Exercise directions: Say how many lines in the listing below contain the word "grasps". Give the number alone.

Dataset records:
+ + + + + + +
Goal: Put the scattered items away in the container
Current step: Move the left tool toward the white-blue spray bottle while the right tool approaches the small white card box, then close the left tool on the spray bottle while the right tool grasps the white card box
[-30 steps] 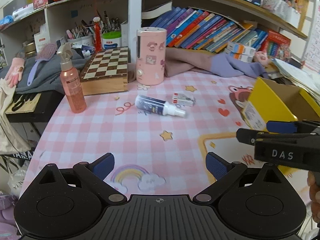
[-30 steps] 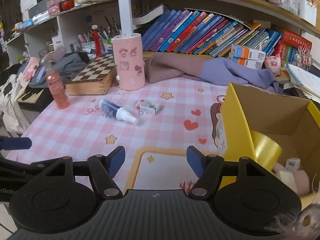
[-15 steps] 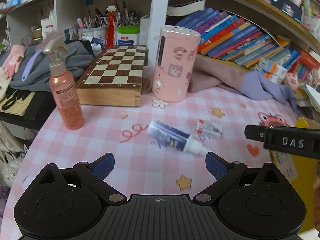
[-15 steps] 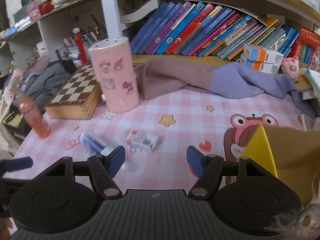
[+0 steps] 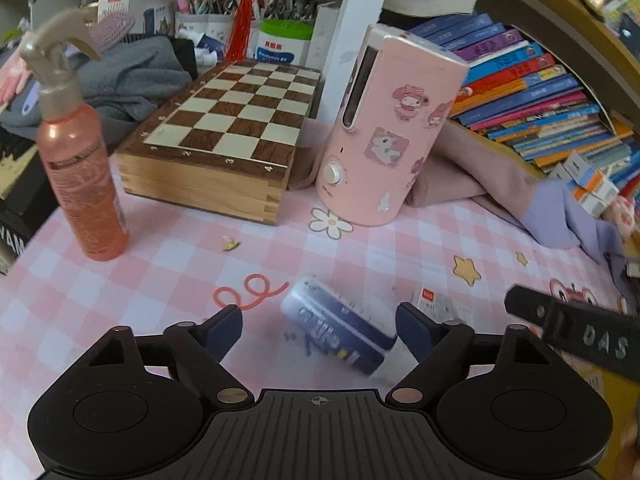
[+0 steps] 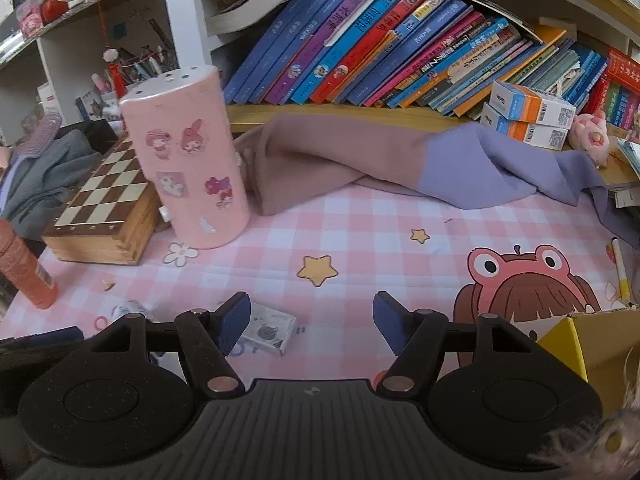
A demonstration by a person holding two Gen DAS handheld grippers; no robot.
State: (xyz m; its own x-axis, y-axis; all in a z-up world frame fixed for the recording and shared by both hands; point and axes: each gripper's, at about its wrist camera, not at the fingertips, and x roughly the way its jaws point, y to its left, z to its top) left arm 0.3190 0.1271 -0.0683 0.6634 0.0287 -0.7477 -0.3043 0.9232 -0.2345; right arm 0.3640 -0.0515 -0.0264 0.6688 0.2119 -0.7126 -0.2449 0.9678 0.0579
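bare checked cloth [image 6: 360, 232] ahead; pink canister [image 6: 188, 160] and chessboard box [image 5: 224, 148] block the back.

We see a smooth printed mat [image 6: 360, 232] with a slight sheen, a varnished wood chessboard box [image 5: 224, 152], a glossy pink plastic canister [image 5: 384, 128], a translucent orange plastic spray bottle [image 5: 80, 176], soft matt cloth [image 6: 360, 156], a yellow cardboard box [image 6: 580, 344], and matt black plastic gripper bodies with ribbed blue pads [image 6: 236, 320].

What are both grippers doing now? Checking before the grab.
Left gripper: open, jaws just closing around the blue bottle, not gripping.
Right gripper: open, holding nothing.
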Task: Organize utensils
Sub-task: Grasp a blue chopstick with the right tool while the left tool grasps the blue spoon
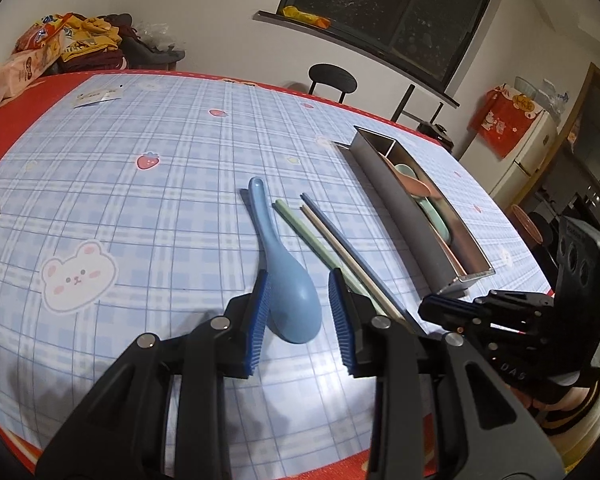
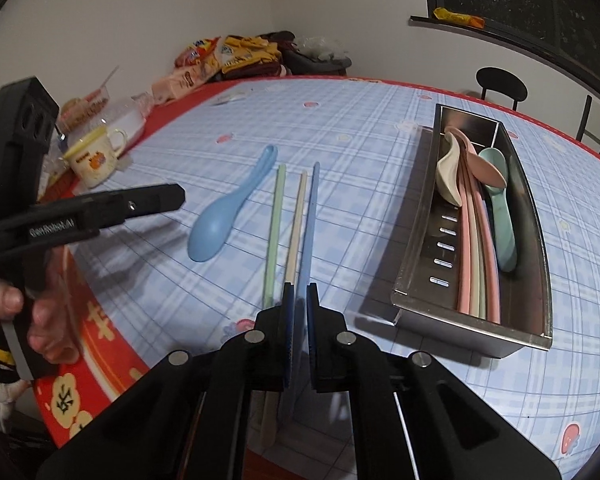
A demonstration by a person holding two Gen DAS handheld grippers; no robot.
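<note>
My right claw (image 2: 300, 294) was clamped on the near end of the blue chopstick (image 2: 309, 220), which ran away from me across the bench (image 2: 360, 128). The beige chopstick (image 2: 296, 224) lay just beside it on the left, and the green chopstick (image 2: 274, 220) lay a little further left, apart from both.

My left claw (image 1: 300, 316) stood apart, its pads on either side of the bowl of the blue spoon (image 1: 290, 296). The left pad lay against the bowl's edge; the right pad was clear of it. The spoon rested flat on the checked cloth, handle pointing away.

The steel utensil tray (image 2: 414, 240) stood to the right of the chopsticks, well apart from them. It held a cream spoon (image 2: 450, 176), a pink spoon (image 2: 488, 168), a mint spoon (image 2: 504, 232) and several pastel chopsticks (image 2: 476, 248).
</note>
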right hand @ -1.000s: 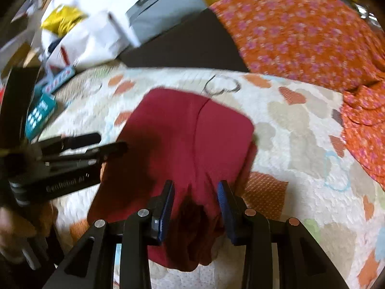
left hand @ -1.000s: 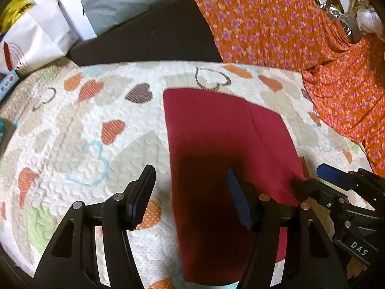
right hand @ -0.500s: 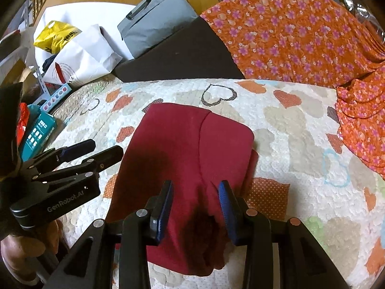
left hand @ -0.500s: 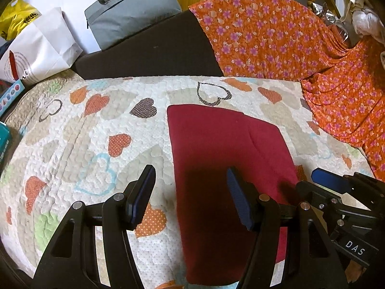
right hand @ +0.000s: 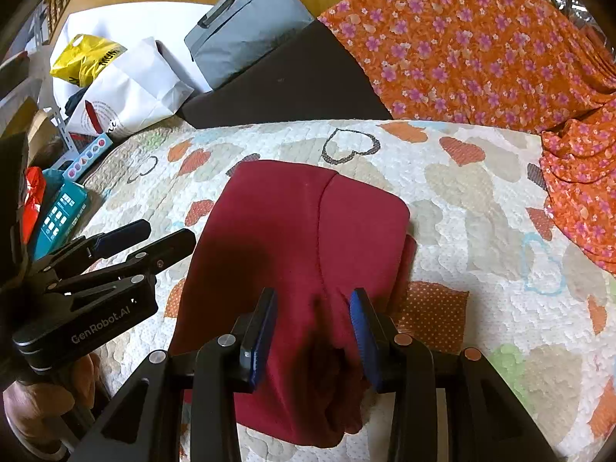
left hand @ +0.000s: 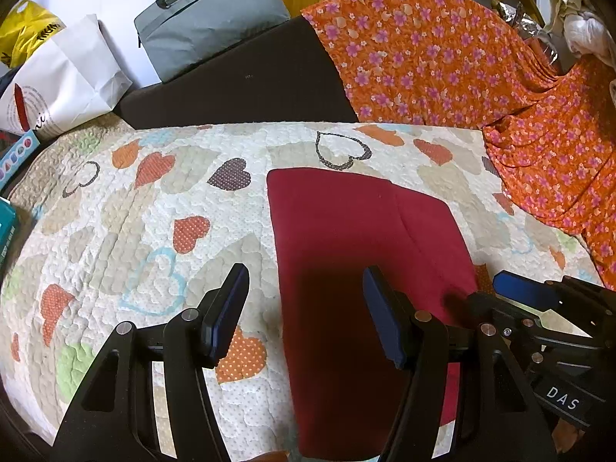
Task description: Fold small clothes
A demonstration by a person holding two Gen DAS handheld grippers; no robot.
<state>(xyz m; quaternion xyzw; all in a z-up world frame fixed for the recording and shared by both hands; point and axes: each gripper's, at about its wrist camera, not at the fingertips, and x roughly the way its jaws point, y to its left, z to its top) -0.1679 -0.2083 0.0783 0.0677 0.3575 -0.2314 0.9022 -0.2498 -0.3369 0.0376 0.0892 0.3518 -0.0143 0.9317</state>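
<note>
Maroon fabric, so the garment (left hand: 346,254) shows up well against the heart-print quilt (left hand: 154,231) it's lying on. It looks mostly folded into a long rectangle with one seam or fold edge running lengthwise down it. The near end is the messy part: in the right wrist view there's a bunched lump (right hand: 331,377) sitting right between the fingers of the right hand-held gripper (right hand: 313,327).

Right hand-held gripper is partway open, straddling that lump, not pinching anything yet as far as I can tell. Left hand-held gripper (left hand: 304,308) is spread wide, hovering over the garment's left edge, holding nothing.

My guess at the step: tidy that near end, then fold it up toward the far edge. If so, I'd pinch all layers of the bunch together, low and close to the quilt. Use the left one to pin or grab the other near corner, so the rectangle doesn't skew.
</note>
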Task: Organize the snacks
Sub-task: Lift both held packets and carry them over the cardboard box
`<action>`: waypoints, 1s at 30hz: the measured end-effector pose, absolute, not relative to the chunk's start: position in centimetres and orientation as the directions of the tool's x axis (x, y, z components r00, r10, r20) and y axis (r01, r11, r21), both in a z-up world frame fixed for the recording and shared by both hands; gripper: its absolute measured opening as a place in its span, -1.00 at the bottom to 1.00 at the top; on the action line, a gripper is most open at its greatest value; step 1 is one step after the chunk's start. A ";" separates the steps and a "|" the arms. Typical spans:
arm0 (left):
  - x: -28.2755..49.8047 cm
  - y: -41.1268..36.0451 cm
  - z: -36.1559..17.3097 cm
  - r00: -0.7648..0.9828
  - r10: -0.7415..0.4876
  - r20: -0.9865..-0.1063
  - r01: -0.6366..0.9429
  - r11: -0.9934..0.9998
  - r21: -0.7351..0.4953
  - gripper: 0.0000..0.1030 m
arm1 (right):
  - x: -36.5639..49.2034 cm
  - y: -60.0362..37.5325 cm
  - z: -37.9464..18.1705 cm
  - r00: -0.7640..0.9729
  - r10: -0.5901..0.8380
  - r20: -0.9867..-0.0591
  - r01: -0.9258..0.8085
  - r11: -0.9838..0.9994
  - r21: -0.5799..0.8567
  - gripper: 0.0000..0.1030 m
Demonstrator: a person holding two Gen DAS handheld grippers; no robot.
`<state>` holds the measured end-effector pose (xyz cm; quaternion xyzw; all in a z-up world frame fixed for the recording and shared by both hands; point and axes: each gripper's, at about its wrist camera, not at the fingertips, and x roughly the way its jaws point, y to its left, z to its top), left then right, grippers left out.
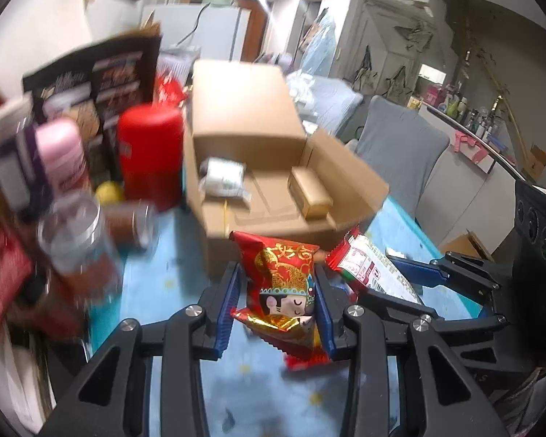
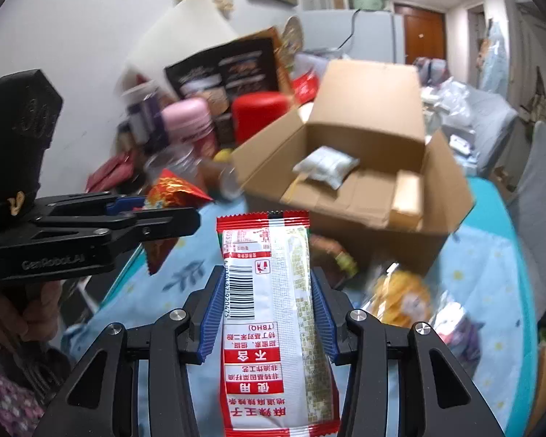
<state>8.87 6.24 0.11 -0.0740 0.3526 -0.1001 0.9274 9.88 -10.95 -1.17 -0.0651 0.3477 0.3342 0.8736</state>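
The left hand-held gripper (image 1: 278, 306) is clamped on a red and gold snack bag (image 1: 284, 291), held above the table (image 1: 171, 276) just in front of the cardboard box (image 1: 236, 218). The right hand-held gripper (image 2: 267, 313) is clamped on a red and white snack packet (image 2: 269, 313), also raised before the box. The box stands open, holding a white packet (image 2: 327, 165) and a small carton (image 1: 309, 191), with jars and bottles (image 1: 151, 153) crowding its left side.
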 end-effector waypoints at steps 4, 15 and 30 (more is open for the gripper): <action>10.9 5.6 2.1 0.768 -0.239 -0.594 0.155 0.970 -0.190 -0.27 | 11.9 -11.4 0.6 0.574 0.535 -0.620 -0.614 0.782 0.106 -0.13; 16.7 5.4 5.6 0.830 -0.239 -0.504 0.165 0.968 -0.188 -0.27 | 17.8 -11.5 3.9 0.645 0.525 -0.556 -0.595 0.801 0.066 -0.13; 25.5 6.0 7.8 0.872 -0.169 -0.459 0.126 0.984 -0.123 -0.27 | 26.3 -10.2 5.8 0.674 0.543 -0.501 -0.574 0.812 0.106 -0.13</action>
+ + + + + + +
Answer area: 2